What the task asks:
Wherever the word "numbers" appears in a line of the data, that line should be copied.

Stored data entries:

- - - -

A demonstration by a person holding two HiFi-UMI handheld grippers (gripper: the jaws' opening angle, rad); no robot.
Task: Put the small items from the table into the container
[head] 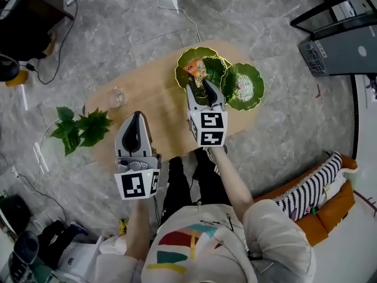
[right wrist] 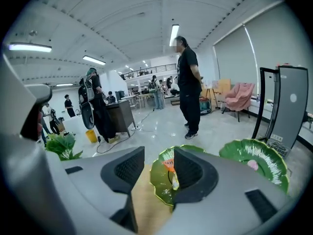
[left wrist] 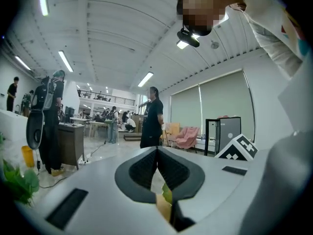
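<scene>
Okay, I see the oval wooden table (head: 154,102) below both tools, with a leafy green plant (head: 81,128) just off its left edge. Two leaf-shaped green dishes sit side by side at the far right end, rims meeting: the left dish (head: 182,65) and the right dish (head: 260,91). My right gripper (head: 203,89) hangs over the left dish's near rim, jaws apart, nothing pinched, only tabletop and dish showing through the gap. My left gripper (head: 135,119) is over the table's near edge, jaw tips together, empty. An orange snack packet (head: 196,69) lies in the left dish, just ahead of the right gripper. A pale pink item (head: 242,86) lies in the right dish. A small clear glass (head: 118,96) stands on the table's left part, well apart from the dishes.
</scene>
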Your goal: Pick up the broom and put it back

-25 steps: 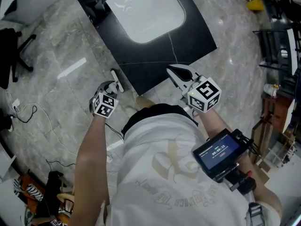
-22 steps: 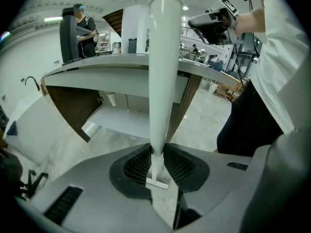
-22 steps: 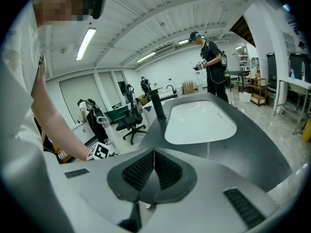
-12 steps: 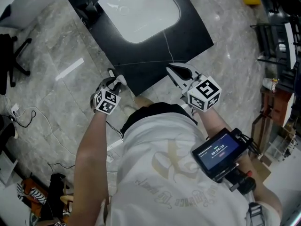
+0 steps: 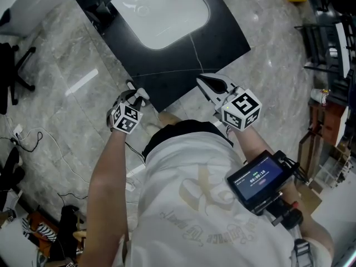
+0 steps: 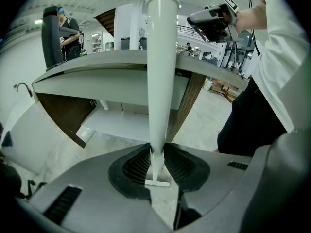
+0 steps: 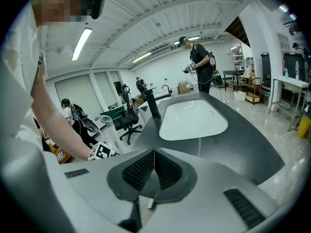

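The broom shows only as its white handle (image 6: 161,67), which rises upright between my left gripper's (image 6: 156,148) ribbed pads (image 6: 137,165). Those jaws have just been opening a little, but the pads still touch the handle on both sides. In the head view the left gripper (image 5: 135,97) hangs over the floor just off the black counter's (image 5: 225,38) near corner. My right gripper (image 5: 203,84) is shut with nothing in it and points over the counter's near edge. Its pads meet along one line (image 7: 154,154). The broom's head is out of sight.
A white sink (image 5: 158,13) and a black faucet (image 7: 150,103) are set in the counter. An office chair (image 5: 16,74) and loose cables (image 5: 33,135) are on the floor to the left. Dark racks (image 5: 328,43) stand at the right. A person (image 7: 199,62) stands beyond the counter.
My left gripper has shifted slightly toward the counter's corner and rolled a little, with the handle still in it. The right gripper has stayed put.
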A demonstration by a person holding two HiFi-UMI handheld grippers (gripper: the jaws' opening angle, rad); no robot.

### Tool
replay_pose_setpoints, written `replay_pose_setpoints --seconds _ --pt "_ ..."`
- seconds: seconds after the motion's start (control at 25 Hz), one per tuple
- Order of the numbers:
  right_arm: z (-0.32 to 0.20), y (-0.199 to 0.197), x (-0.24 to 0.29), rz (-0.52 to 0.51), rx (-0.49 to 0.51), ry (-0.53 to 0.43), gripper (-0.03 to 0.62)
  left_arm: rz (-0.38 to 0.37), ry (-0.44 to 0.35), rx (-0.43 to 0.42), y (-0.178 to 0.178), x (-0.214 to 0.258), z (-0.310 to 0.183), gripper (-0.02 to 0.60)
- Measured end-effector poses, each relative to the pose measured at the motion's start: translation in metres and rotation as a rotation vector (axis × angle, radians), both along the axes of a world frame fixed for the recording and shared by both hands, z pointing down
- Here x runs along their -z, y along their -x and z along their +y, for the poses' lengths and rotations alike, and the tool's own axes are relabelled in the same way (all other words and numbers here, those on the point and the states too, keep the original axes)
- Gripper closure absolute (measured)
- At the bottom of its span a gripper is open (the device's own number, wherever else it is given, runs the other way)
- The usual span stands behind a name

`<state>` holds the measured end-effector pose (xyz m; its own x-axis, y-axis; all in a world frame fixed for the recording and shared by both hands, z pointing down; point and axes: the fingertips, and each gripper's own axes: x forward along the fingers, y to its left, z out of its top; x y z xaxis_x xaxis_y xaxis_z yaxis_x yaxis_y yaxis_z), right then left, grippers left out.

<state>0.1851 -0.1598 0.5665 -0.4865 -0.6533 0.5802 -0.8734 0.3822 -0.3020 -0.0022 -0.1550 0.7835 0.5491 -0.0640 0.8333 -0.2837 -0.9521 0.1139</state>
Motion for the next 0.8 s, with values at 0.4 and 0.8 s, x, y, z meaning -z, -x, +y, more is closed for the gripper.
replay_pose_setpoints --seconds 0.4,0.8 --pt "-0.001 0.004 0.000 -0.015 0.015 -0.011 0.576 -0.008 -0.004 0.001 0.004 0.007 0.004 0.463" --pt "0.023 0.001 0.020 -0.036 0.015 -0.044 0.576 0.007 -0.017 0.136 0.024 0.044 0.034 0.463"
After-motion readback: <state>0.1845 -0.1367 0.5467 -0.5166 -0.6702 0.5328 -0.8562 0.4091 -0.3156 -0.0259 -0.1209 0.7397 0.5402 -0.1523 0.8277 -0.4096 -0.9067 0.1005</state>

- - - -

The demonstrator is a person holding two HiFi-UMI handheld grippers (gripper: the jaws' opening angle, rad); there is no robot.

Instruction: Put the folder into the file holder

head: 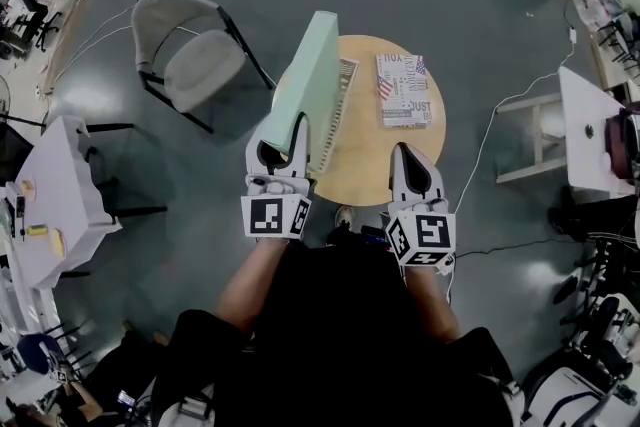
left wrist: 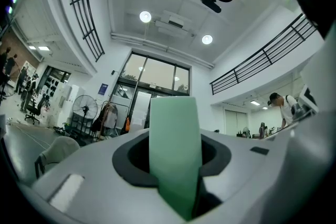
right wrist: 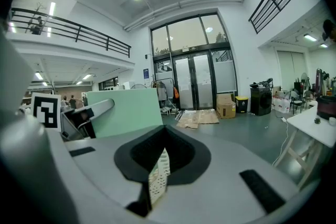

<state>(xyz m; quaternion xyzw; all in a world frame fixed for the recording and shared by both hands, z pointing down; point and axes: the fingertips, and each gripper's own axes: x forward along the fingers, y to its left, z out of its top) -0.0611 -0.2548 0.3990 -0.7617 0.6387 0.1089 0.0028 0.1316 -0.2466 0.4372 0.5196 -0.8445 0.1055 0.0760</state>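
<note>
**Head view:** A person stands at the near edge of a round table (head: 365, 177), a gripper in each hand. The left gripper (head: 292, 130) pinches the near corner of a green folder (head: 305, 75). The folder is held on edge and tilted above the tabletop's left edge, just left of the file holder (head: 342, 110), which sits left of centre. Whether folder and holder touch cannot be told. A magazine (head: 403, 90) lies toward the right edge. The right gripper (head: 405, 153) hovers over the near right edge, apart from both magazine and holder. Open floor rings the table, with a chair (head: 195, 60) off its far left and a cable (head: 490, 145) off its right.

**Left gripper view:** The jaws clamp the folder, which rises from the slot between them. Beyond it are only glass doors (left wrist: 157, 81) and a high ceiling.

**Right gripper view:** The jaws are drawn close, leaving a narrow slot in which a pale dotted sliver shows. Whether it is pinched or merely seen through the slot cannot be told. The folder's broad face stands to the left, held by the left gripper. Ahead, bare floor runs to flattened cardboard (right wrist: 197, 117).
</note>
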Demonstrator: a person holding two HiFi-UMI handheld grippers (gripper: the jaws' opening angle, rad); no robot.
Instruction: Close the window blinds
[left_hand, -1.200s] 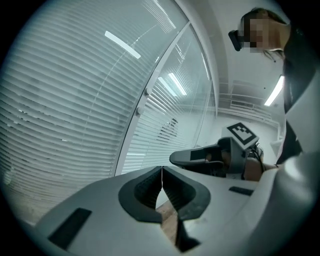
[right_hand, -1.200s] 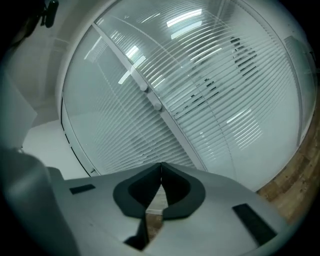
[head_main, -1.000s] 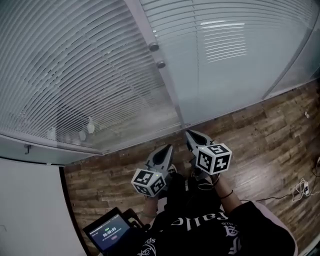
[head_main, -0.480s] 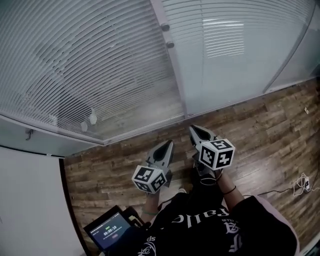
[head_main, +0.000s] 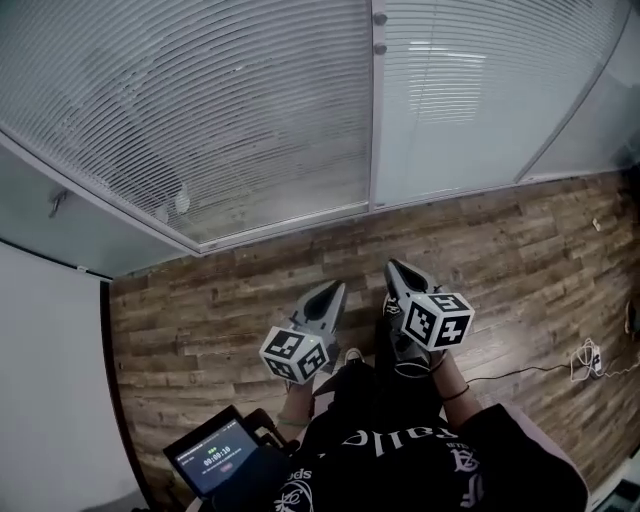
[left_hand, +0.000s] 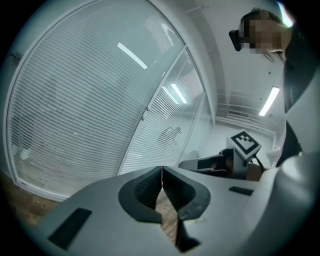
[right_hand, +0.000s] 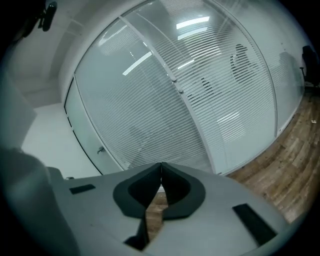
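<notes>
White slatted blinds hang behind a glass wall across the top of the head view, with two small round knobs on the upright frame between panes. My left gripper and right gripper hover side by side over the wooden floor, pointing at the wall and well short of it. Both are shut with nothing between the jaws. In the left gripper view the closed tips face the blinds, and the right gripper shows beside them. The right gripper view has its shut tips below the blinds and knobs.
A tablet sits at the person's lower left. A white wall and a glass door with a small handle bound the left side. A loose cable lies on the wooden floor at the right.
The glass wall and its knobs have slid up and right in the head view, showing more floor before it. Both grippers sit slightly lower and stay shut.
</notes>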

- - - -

Exercise result:
- Order of the numbers:
- Here x runs along their -z, y along their -x and z along their +y, for the poses' lengths and rotations alike, and the tool's own axes are relabelled in the same way (all other words and numbers here, those on the point and the states too, keep the original axes)

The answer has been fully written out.